Extracted information START
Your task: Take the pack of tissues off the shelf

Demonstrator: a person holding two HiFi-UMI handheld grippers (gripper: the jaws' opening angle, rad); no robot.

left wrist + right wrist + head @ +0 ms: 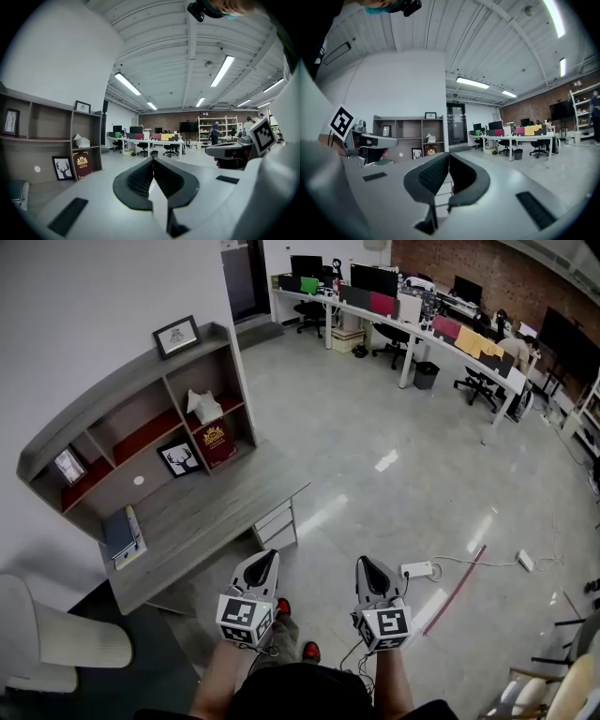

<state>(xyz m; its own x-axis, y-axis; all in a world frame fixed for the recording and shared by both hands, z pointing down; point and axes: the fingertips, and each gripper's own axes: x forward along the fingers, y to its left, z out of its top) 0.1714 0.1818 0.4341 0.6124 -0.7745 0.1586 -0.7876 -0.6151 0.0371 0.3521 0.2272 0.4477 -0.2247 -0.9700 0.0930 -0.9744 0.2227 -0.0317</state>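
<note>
Two claws, the left claw [265,561] and the right claw [366,566], are pressed together on nothing, well short of the grey wooden counter [217,504], at whose back the white soft pack of tissues [203,406] sits in the upper right compartment of the grey shelf unit [131,382], tuft upward, long axis seemingly along the board.

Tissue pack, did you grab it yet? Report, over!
Left tongs shut, empty. Right tongs shut, empty. Tissue pack on shelf, untouched. Nothing blocking it.
</note>
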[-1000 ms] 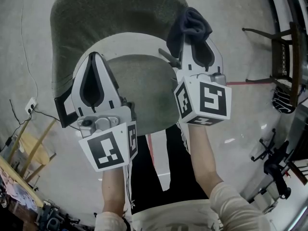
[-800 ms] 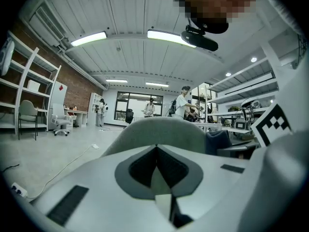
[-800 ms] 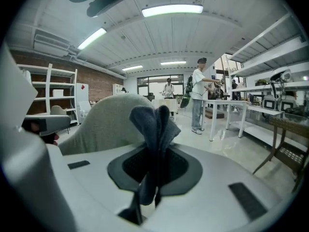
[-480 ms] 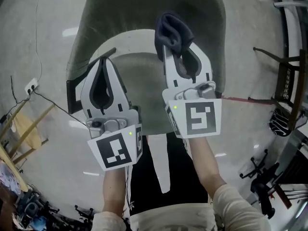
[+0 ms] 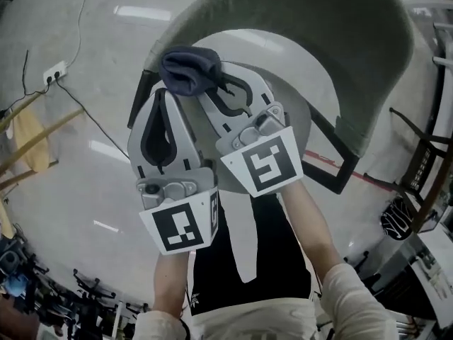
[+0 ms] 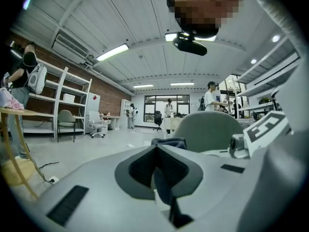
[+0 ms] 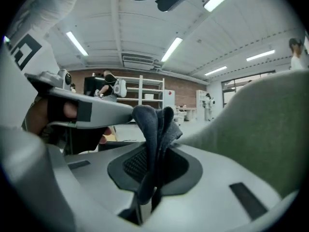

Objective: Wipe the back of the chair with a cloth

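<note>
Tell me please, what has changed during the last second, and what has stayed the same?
The right gripper has carried the dark cloth leftward along the chair back, from its right end to near its left end. The cloth now sits just beyond the tip of the left gripper. Nothing was taken or let go: the right jaws stay shut on the cloth, the left jaws stay shut and empty.

The cloth (image 5: 187, 68) sits between the jaws of the right hand-held gripper (image 5: 207, 87), just beside the left hand-held gripper (image 5: 161, 96). The chair back (image 5: 318, 27) curves behind and right of both.
</note>
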`<state>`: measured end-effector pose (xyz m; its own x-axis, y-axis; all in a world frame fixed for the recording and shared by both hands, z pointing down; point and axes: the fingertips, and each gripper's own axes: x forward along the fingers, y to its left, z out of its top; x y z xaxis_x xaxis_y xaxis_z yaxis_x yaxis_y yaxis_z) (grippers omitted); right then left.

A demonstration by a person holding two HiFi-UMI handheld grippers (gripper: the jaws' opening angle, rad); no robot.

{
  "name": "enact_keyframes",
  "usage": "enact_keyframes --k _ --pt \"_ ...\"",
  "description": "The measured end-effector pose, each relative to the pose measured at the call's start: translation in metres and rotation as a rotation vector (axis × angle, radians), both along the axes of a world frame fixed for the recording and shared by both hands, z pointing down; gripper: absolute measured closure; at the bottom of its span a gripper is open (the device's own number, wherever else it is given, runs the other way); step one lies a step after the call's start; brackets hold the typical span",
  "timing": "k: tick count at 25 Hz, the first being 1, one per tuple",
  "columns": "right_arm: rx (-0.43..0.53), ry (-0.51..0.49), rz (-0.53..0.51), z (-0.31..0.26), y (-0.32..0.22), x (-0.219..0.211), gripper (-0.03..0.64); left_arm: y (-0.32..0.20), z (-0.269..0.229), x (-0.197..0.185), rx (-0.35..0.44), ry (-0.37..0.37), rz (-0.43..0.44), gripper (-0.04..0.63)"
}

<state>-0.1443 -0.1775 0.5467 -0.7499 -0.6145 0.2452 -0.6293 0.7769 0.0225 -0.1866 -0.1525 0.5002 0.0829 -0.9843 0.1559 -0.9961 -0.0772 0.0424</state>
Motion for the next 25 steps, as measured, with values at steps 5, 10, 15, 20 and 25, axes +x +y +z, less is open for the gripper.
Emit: enact_keyframes --k 5,10,15,20,25 --pt "-0.037 0.056 -0.139 0.027 0.013 -0.038 0.56 0.009 0.01 -0.028 -0.014 0.012 -0.055 0.58" --pt "-0.042 0.077 -0.183 0.04 0.02 -0.052 0.56 0.014 0.015 -0.037 -0.019 0.025 -0.083 0.58" --pt "-0.04 0.068 -0.167 0.042 0.013 -0.059 0.56 0.018 0.019 -0.042 -0.033 0.029 -0.087 0.58" --pt "-0.023 0.092 -0.145 0.042 0.002 -0.058 0.56 0.019 0.014 -0.046 -0.029 0.029 -0.092 0.58" --pt "-0.045 0.022 -0.055 0.04 -0.021 -0.05 0.56 0.016 0.013 -0.053 -0.027 0.031 -0.094 0.58"
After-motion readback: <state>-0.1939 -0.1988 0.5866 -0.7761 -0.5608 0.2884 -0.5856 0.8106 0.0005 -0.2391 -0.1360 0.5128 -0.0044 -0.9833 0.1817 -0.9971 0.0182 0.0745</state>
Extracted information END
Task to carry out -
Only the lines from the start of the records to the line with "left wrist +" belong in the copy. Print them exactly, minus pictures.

Answer for the task -
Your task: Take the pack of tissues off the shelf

Demonstrator: a person holding two HiFi-UMI handheld grippers (gripper: the jaws' opening angle, rad); no robot.

left wrist + right wrist + head @ +0 ms: 

With this output, the exercise is done.